Write out the entries verbatim and leave the images out of the copy.

Provided data Block Start

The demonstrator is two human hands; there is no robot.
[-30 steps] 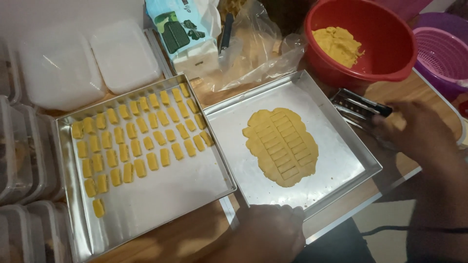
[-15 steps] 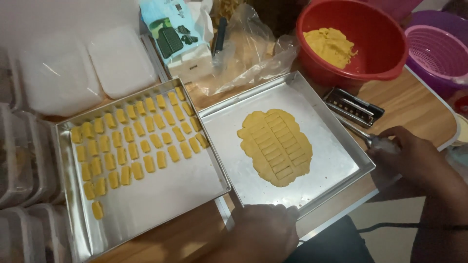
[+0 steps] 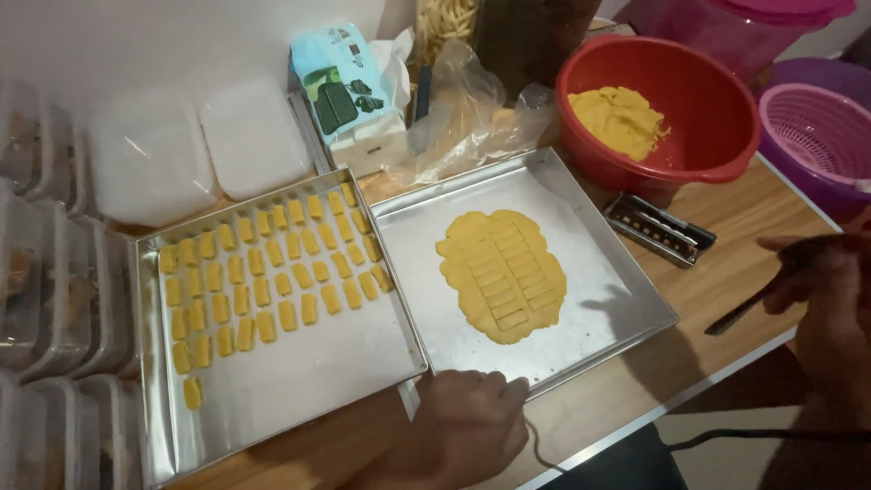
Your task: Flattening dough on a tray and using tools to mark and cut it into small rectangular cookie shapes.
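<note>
My left hand point(image 3: 472, 426) rests on the near rim of the right metal tray point(image 3: 626, 272), fingers curled on its edge. That tray holds a flat sheet of yellow dough point(image 3: 502, 275) scored into small rectangles. My right hand point(image 3: 821, 281) hovers off the tray's right side, closed on a thin dark knife-like tool point(image 3: 739, 313) pointing down-left. The left metal tray point(image 3: 299, 381) carries several rows of cut yellow dough pieces point(image 3: 263, 277). A metal dough cutter point(image 3: 660, 229) lies on the wooden table between the right tray and the red bowl.
A red bowl point(image 3: 717, 100) with more yellow dough stands at the back right, a pink colander point(image 3: 817, 136) beyond it. Clear plastic containers point(image 3: 54, 299) stack along the left. White lids point(image 3: 195, 150), a carton point(image 3: 345, 91) and a plastic bag point(image 3: 472, 118) sit behind the trays.
My right hand left the metal cutter on the table and drew back to the right, now holding the thin tool. My left hand stayed on the tray's near rim.
</note>
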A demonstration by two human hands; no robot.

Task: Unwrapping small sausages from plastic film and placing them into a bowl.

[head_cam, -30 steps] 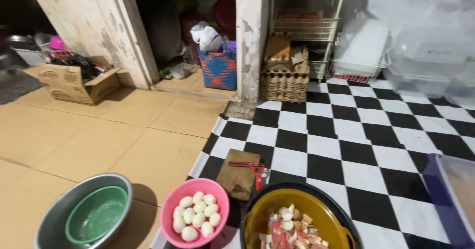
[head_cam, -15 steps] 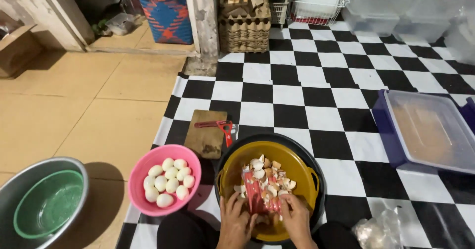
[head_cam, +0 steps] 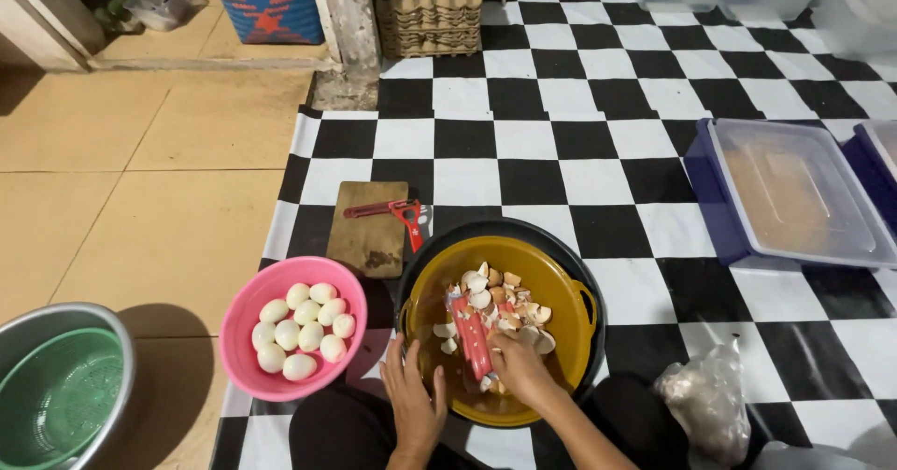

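Glossy yellow plastic basin (head_cam: pixel 561 292); pink plastic bowl (head_cam: pixel 245 304) at 9 o'clock, smooth; matt wood board (head_cam: pixel 369 232); shiny metal bowl (head_cam: pixel 19 325).

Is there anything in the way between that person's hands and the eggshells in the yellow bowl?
Nothing visible. The right hand is already among the eggshells inside the yellow bowl; the left hand rests at the bowl's near rim.

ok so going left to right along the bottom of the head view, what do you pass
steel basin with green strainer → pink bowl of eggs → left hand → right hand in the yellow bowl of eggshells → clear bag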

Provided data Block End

## Answer to the problem
The demonstrator is two human hands; there is no robot.
[-30 steps] 
[-15 steps] 
[+0 steps] 
Your task: Flattening dough on a tray and using tools to mark and cut it into small rectangular cookie shapes.
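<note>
My left hand point(image 3: 472, 426) rests on the near rim of the right metal tray point(image 3: 626, 272), fingers curled on its edge. That tray holds a flat sheet of yellow dough point(image 3: 502, 275) scored into small rectangles. My right hand point(image 3: 821, 281) hovers off the tray's right side, closed on a thin dark knife-like tool point(image 3: 739, 313) pointing down-left. The left metal tray point(image 3: 299, 381) carries several rows of cut yellow dough pieces point(image 3: 263, 277). A metal dough cutter point(image 3: 660, 229) lies on the wooden table between the right tray and the red bowl.
A red bowl point(image 3: 717, 100) with more yellow dough stands at the back right, a pink colander point(image 3: 817, 136) beyond it. Clear plastic containers point(image 3: 54, 299) stack along the left. White lids point(image 3: 195, 150), a carton point(image 3: 345, 91) and a plastic bag point(image 3: 472, 118) sit behind the trays.
My right hand left the metal cutter on the table and drew back to the right, now holding the thin tool. My left hand stayed on the tray's near rim.
</note>
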A demonstration by two human hands; no robot.

Task: Unwrapping small sausages from plastic film and placing them into a bowl.

[head_cam, -30 steps] 
[head_cam, -15 steps] 
[head_cam, +0 steps] 

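Glossy yellow plastic basin (head_cam: pixel 561 292); pink plastic bowl (head_cam: pixel 245 304) at 9 o'clock, smooth; matt wood board (head_cam: pixel 369 232); shiny metal bowl (head_cam: pixel 19 325).

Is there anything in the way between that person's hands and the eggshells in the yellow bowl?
Nothing visible. The right hand is already among the eggshells inside the yellow bowl; the left hand rests at the bowl's near rim.

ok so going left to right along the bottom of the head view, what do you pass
steel basin with green strainer → pink bowl of eggs → left hand → right hand in the yellow bowl of eggshells → clear bag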

No part of the exercise is left unanswered.